In practice this all seems to work very well. The updated prefix table logic (fixing that bug) already gives a ~50% (3000-> 2000) and ~20% (12000-10000) reduction in number of state propagations needed for the test 1Q and 2Q experiment designs, respectively. In testing looking for partitions designed for 8 workers I found we were getting well balanced partitions with very few additional state propagations introduced (~20-30 for the 1Q case, and ~100 for the 2Q case). Anecdotally I also found that when comparing CPU utilization between the old implementation (i.e. the tip of develop) and the new one I was getting meaningfully better load balancing across workers (good for about 10-15% extra CPU utilization on my machine with the new one which points toward less idling time on lighter ranks).

Cython Microoptimizations

Nothing too groundbreaking here, but there are a bunch of cython-related microoptimizations. This includes toggling off wraparound and bounds checking where appropriate/safe, making use of cython memoryviews for direct numpy buffer access with lower overhead for indexing and assignment, adding in some previously unspecfied typing, and generally decreasing the amount of interaction and calls back into python code (there are tools in cython which identify these interactions for you).
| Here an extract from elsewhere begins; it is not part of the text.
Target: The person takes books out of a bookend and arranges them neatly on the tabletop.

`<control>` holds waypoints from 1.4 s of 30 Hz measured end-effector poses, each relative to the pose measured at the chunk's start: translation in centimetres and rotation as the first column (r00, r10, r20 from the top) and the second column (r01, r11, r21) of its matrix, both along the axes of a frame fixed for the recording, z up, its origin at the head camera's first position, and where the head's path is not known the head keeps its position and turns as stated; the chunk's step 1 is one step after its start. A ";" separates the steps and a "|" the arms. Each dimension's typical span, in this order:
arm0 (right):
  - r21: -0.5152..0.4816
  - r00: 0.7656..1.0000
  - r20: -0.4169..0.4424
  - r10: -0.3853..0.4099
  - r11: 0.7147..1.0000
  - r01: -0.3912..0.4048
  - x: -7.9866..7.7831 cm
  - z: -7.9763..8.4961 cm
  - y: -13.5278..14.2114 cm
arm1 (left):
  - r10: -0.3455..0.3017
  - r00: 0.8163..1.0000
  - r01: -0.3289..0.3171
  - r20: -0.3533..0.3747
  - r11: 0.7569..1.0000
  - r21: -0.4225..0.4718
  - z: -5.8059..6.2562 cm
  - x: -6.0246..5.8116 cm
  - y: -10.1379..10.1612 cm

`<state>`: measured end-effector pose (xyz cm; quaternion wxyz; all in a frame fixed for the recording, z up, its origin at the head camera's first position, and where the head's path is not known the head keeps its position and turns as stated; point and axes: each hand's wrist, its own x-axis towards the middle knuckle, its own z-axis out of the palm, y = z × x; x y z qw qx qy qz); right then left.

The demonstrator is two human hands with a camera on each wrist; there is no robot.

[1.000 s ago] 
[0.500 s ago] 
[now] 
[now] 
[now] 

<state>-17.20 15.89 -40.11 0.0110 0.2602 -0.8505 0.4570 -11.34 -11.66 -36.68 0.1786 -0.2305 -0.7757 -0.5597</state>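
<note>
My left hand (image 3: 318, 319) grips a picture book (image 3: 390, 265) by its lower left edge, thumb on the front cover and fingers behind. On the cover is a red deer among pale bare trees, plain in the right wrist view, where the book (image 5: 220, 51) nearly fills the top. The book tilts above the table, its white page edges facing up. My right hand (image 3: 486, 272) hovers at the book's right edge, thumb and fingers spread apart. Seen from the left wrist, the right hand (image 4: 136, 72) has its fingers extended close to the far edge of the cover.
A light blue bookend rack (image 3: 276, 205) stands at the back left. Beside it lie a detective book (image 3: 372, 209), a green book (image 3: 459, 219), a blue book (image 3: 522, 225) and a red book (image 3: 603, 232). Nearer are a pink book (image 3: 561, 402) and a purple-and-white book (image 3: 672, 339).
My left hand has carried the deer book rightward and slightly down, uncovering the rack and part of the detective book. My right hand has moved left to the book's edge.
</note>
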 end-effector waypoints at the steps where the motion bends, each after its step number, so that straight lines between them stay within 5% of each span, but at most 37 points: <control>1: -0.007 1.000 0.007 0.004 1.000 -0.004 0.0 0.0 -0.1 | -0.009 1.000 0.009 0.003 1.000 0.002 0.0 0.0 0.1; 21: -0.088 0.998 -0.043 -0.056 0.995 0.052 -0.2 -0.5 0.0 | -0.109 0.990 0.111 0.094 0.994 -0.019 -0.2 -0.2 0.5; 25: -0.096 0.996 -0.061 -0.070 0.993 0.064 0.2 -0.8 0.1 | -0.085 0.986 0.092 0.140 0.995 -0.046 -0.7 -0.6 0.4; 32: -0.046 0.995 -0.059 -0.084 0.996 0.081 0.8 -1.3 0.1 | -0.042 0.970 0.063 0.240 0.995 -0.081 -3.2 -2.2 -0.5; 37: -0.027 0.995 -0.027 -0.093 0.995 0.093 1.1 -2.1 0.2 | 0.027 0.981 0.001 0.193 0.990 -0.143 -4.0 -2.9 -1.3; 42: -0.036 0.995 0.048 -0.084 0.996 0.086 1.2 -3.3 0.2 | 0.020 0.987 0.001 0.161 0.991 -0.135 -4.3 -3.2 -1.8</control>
In case you're curious about the impact of these changes, if the commit message I wrote at the time is to be trusted these changes in aggregate account for around a 10% speedup. Nothing amazing, but also basically free.

Miscellaneous

Also included:

Bugfix for circuits related to pickling (which is used by mpi4py internally for communication).
Bugfix for comparing LabelTup to LabelStr.
Spring cleaning for some old, no longer used code (plus some code that was previously marked for removal).
Fixed out of date and added missing documentation in lindbalderrorgen.py

Benchmarking Results:

All benchmarks run on a workstation laptop with a 6-core Intel(R) Xeon(R) W-10855M CPU and 32GB of RAM. Multithreaded tests were performed using pyGSTi's MPI-based parallelization with additional implicit parallelization from OpenMP and other packages turned off. For the single threaded tests this implicit parallelization was kept turned on (i.e. run with default settings).

All times are in seconds.

Jacobians:

The table below summarizes some before an after profiling for specifically the jacobian calculation. This timing information excludes the time associated with setup for the jacobian calculations related to layout creation (these set ups are do once use many times type computations and are amortized out in practice).

Single Threaded:

Caching?	Model Type	Num Qubits	Map (New Dense)	Map (New Sparse)	Matrix (New Sparse)	Matrix (New Dense)	Map (Old Dense)	Map (Old Sparse)	Matrix (Old Default Evotype)
Yes	TP	1	0.018	nd	nd	.057	.048	nd	.063
Yes	GLND	1	nd	0.116	.119	nd	nd	.527	.139
Yes	CPTPLND	1	nd	0.113	.118	nd	nd	.522	.119
Yes	TP	2	5.97	nd	nd	110.691	14.436	nd	276.203
Yes	GLND	2	13.402	21.932	100.424	151.452	333.816	151.207	nd
Yes	CPTPLND	2	13.451	21.178	150.025	150.24	334.734	131.554	nd
No	TP	1	0.067	nd	nd	nd	.085	nd	nd
No	GLND	1	0.91	nd	nd	nd	nd	1.297	nd
No	CPTPLND	1	0.864	nd	nd	nd	nd	1.299	nd
No	TP	2	29.727	nd	nd	nd	53.504	nd	nd
No	GLND	2	40.685	112.767	nd	nd	418.277	370.407	nd
No	CPTPLND	2	40.71	104.055	nd	nd	375.004	297.218	nd

End-to-end 2Q GST:

All results are for the CPTPLND parameterizations with a two-qubit experiment design for the XYCPHASE gate set with L=32 and a total of 10997 circuits.

Multithreaded:

Map (New Dense Evotype)	Matrix (Old Default Evotype)	Map (Old Default Settings)	Map (Old w/ Caching)
1366.3	8294.5	17470.6	16051.8

Single threaded:

Map (New Dense Evotype)
11879.3

Add in new methods to the OpModel class which add in support for updating one or a few parameters at a time. This reduces overhead of parameter updates by only updating modelmembers touched by those parameters.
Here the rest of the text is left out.